Es una pena que el ruido mande al segundo plano de la actualidad noticias de gran calado. En este mismo diario damos cuenta, y creo que con el relieve adecuado, de una de ellas. Liderados por el lehendakari Iñigo Urkullu, los gobiernos de quince territorios europeos se han unido para exigir a la UE que cese en su afán centralizador y ponga en marcha un foro donde las realidades locales tengan voz. Antes de que nadie venga con la matraca habitual, aclararemos que estamos hablando de entidades bien diversas, desde naciones sin estado a regiones históricas, pasando por ciudades con impronta propia, e incluso, dos comunidades autónomas del estado español como la valenciana y las Illas Balears, cuyos Ejecutivos lidera el PSOE en coalición.
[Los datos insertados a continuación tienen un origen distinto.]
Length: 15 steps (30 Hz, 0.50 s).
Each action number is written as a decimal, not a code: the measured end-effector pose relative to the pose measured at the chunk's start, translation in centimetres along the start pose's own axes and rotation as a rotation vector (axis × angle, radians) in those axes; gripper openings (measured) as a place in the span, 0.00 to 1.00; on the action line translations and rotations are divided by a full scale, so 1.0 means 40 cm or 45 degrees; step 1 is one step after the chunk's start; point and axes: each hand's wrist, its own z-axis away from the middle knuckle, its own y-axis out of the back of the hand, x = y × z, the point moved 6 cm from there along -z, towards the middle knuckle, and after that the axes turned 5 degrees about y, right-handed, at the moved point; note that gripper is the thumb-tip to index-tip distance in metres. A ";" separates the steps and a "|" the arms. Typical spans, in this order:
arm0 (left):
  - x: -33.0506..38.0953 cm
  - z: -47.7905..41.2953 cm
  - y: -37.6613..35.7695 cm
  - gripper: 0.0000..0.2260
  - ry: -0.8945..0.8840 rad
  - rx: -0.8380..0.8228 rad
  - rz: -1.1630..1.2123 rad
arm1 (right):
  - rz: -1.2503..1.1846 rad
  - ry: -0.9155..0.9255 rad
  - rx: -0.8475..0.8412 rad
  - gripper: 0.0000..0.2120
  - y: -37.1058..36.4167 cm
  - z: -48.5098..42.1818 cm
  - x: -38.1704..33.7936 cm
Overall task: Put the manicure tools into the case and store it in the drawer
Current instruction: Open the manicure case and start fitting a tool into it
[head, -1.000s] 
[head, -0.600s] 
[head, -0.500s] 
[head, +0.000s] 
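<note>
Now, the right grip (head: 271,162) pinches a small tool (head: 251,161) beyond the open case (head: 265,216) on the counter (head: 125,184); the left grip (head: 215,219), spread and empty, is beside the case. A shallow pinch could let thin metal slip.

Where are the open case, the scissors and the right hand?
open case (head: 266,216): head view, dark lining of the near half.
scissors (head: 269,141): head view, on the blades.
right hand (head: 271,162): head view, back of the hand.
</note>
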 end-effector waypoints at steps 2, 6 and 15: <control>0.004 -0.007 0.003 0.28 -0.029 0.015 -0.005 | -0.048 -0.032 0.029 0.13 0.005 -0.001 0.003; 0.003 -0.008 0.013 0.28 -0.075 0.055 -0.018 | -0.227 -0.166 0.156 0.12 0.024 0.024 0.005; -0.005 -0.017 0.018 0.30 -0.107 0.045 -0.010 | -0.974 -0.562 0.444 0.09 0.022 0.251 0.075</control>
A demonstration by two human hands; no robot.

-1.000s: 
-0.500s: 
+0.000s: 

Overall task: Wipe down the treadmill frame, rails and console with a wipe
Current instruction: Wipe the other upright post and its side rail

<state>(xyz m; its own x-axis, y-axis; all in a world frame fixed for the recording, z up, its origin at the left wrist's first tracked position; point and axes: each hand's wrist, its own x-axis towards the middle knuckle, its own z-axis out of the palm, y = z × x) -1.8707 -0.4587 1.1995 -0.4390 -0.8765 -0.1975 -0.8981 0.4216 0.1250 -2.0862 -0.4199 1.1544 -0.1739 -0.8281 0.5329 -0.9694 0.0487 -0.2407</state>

Lo que se reclama, por tanto, va más allá de lo meramente identitario, aunque es obvio que algunos de los firmantes de la llamada Declaración de Bilbao no renuncian a la reivindicación de su soberanía. Pero en lo inmediato, lo que se demanda es tan primario como el derecho a ser escuchados a la hora de tomar decisiones que van a afectar a la ciudadanía de territorios con una idiosincrasia marcada. Es, por añadidura, una cuestión de índole práctica: cuanto más lejos estén los centros de decisión, más posibilidades habrá de que yerren en sus diagnósticos y, en consecuencia, de que las medidas que determinen pasen por alto las necesidades reales de sus supuestos destinatarios. La pelota vuelve a estar en el tejado de una Unión Europea que, hasta la fecha, ha sido voluntariamente ciega y sorda hacia las comunidades humanas y políticas que hay bajo el corsé de estados.